SFA has been active for 5 or 6 years, Chelsea Hicks , a junior film-television-digital media major and president of SFA, said. The organized extra-curricular club offers students the opportunity to get hands-on experience making films with other students. The students involved in SFA do not have to be experienced, but the process through which they go is a thorough one.
SFA usually produces three short films a semester, Hicks said. To produce these films, they look for student writers inside of their organization. The students then send their scripts in to the SFA council where they are reviewed and edited to fit parameters.
Next, writers pitch their ideas to the SFA council, which votes on the script it likes most, Hicks
The council e-mails the members of the club and let them know which film is going to be produced, Hicks said. SFA holds auditons for director, producer, and cast members, and finds a location to shoot and make the film.
Nathan Pesina , a senior film-television-digital media and writing double major, said the best aspect of SFA is the opportunity to work with different people.
“Most people don’t want to collaborate on art, but all film majors really do,” Pesina said. “The department makes you go through a lot of [prerequisites] and you don’t have a lot of access to a lot of production learning experiences.”
While SFA is aimed at film-television-digital media majors, it is also open to students of other majors. SFA tries to appeal to fashion majors for costume designing, theatre majors for acting, and writing majors for creating the scripts, Hicks said.

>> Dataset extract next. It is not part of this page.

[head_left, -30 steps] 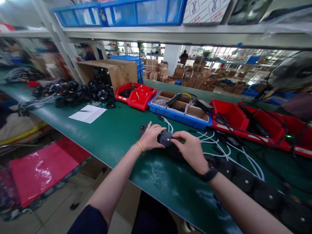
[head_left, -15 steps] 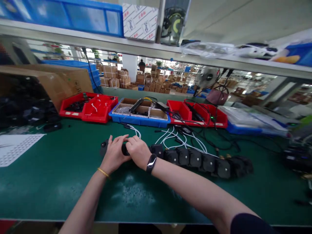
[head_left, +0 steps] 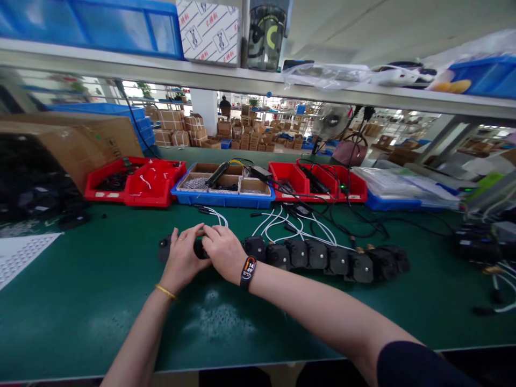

SFA meets from week-to-week and the council educates club members on how to produce films.
Hicks said she makes powerpoints every week to educate members of the club on different subjects in filmmaking such as freelance working and call sheets. SFA provides a way for students to grow and prepares them for their field, which is the organization’s ultimate goal, Hicks said.
“This is the way you’re going to get experience,” she said. “This is the way you’re going to gain projects for your portfolio. This is a simple way to get involved with other people, get funding for your films, be involved with other students and make a project.”
This year, SFA is focusing on shorter films that film festivals look for, Hicks said. They have a short-short and long-short category from which students can choose this semester.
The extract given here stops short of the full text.